Moving on to the second theme, Nanavati pointed out that the pandemic forced us to spend much more time at home, and as a consequence, use online tools to self-care. Searches for at-home remedies for common ailments like ear discomfort have continued to grow over the last couple of years, he reported.

Becoming used to online self-care, consumers are now more frequently using Google and social media sites like YouTube to check out brands before purchasing, he added.

And in the final trend, Google is seeing consumers care more and more about their values and the values of companies. Furthermore, they are willing to “flex their muscles” with regards to what they learn, by actively choosing not to purchase brands that don’t align with their values, or even posting criticisms online.

Time For Action

In the final slot of the session, the Convert Group’s founder and president Panayotis Gezerlis examined the implications of e-commerce for self-care.

It is no wonder that OTC is now the fastest growing segment of e-commerce, he said, as it taps into the drivers of self-care analyzed in the GSCF’s Economic & Social Value of Self-Care Report, presented by J&J’s Manoj Raghunandanan in the first full session of congress.  (Also see "GSCF World Congress: The Long Road To Self-Care" - HBW Insight, 20 Oct, 2022.)

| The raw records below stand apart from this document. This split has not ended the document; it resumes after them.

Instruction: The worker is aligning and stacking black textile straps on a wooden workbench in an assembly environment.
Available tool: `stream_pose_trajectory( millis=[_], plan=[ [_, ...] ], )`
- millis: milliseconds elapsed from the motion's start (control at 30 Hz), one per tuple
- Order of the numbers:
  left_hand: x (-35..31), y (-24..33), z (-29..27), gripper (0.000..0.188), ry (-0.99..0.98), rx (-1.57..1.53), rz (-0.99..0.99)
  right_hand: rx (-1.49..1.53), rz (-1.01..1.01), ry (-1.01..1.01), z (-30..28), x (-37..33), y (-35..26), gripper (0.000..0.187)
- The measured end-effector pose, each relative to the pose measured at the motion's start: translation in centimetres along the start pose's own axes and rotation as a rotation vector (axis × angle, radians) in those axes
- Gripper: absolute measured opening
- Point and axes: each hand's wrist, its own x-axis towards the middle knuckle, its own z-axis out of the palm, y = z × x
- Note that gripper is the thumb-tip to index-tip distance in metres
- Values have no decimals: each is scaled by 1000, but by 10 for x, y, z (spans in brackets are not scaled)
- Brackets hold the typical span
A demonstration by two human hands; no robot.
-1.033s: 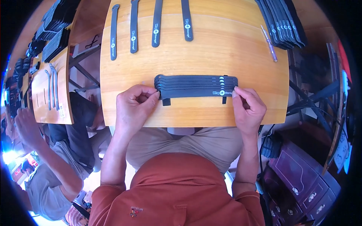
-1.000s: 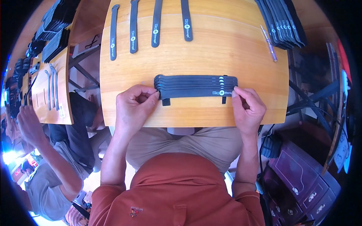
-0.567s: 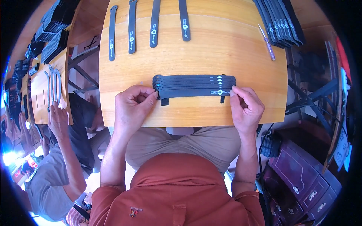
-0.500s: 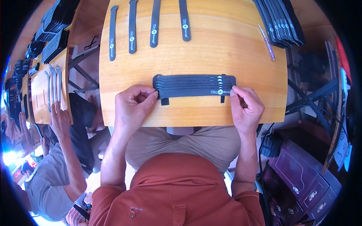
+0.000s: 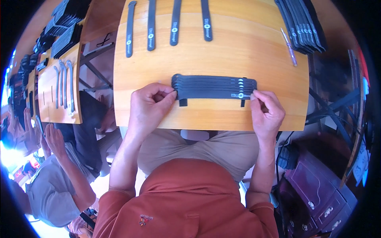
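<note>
A fanned row of overlapping black straps (image 5: 210, 88) lies crosswise on the wooden table (image 5: 238, 51), each a little lower than the one behind. My left hand (image 5: 151, 105) pinches the left end of the nearest strap between thumb and forefinger. At its right end, my right hand (image 5: 268, 111) holds the same strap in a pinch. Two short dark tabs, a left one (image 5: 183, 102) and a right one (image 5: 242, 103), stick out under the row's near edge. Several single black straps (image 5: 174, 23) with round pale marks lie apart at the far side.
A thick pile of black straps (image 5: 301, 27) sits at the far right corner, with a thin screwdriver-like tool (image 5: 289, 47) beside it. To the left, a co-worker (image 5: 55, 190) sits at another table (image 5: 47, 107) bearing grey straps and black stacks. A purple drawer cabinet (image 5: 317, 186) stands at lower right.
The whole view has shifted, so the table appears farther right and slightly higher. Both my hands keep their pinch on the strap ends. The co-worker's hand has drawn back from the grey straps.
</note>
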Motion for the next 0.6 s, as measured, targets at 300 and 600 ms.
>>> stream_pose_trajectory(
  millis=[300,600],
  plan=[
    [-1,1,-1,8,-17,15,85,39,17,-12,0,-1,-1,12],
    [-1,6,-2,8,-18,27,70,18,5,-16,-1,0,-3,12]
  ],
)
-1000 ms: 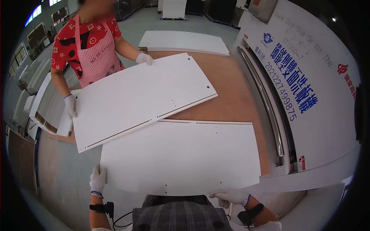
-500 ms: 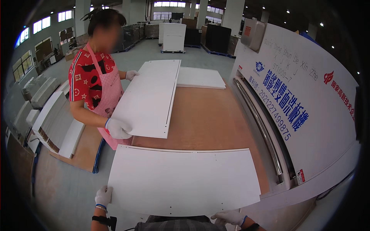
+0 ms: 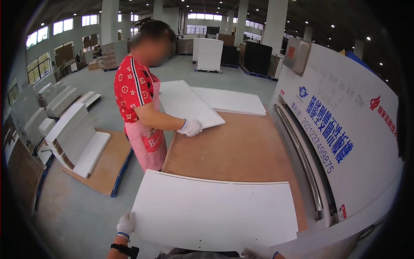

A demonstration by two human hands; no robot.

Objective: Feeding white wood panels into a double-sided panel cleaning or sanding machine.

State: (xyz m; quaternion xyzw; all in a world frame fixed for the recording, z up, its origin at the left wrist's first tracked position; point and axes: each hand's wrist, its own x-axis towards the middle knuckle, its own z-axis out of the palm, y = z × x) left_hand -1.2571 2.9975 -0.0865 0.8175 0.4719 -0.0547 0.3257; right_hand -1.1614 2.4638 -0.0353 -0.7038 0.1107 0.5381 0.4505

E-pharmacies widen access to medicines by offering a more extensive assortment of products, Gezerlis explained, as well as in many cases now delivering products within 30 minutes.

OTCs tend to be more affordable in e-pharmacies than in bricks-and-mortar stores because there is more competition online, driving down prices, he pointed out.

Therefore, with billions of consumers now regularly using e-pharmacies, it is time for manufacturers to take action to educate and encourage their consumers to self-care digitally, responsibly, he concluded.